GENDER WISE COMPARISON OF DISORDERED EATING ATTITUDES IN PHYSICAL EDUCATION PROFESSIONALS OF INDIA: A CROSS-SECTIONAL STUDY
Abstract
Motivation/Background: Eating disorders (ED) are serious psychological disorders characterized by unhealthy eating habits. There are a limited number of studies on eating disorders among male and female physical education professionals like teachers, coaches, and trainers. Therefore, the objective of this study was to examine the prevalence of disordered eating attitudes (EA) among the ones that are more or less associated with fitness, training and counseling the students and public in general.
Method: A survey study on 83 such professionals with at least 5 years of experience was being conducted through online questionnaire. The Eating Attitudes Test (EAT-26) was used.
Results: Of the 83 participants, 20% scored ≥ 20 on the EAT-26. A significant positive correlation (p<.01) was found between age and body mass index (BMI) on EAT-26 scores.

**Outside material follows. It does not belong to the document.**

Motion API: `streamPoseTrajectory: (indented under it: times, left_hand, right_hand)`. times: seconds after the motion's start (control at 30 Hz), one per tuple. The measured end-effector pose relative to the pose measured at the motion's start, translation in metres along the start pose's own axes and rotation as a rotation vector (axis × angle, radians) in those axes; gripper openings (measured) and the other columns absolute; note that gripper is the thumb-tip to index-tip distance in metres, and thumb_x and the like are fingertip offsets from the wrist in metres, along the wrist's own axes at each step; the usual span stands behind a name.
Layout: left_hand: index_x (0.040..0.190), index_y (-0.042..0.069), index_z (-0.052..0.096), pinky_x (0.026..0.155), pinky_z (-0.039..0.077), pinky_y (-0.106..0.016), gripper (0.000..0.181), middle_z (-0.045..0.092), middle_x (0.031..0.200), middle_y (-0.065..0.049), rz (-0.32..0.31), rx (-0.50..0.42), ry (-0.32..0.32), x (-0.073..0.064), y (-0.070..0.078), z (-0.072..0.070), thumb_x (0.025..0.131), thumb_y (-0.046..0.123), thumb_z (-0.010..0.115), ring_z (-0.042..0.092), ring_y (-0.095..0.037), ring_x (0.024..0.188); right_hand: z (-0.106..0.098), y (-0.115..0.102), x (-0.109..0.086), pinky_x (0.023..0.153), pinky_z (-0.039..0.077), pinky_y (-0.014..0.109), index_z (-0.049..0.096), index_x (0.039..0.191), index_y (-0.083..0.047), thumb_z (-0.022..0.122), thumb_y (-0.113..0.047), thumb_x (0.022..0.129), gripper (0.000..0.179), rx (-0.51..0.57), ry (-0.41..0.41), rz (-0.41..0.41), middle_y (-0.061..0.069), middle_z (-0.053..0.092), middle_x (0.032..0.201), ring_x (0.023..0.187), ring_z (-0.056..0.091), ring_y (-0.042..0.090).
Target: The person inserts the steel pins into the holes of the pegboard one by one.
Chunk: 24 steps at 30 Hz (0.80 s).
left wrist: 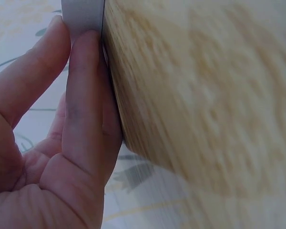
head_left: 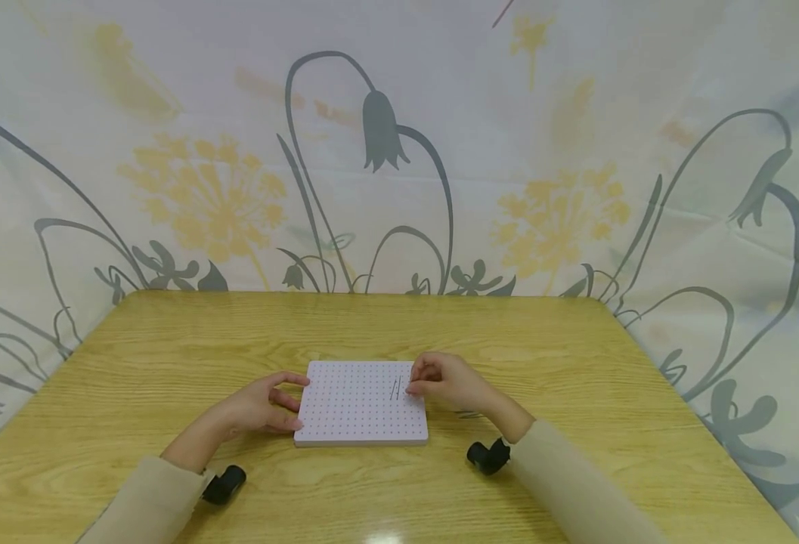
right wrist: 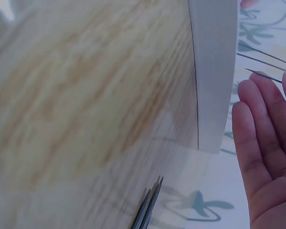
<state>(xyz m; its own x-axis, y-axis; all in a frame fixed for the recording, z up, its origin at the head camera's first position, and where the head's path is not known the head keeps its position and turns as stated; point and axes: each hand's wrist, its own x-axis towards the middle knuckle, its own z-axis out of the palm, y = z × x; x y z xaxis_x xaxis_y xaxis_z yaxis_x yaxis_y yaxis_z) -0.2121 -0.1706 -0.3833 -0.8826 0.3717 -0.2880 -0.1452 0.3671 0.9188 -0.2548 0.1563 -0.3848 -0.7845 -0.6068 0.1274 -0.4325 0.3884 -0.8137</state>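
A white pegboard (head_left: 345,412) lies flat midway across the wood-grain counter (head_left: 236,325). The left hand (head_left: 258,404), fingers spread and loosely extended, touches the board's left edge without closing round it. The right hand (head_left: 459,384) pinches a thin metal pin (right wrist: 263,75) over the right side. Two standing pins (head_left: 399,387) rise just left of its fingertips; loose pins (right wrist: 148,205) lie on the counter, right of the board.

I see the left hand (head_left: 261,408) slanting toward two o'clock, loosely spread; the right hand (head_left: 450,380), slanting toward ten, pinches.
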Motion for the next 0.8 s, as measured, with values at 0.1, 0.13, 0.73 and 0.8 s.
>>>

Conclusions: Awareness regarding appropriate nutrition in relation to body weight is needed among professionals themselves before they counsel others to begin with and must therefore be cautious about their own eating patterns in the first place.
Keywords
Physical Education Professionals, North India, Eating Disorder, EAT26
INTRODUCTION
Unlike adults, the adolescents deal with their anxiety about their looks because of external pressures. Researching the root causes and identifying high-risk populations are necessary for effective treatment of eating disorders prevention and intervention in all age and gender categories. An increase in attention has been drawn to eating disorders recently because of their unique characteristics, bad outcomes, and mortality. The healthcare professionals, planners, epidemiologists, and patients all want to know about cases of anorexia and bulimia before counseling and provide interventions to cure the syndromes. (Perry, (2019, March); Talwar, 2011)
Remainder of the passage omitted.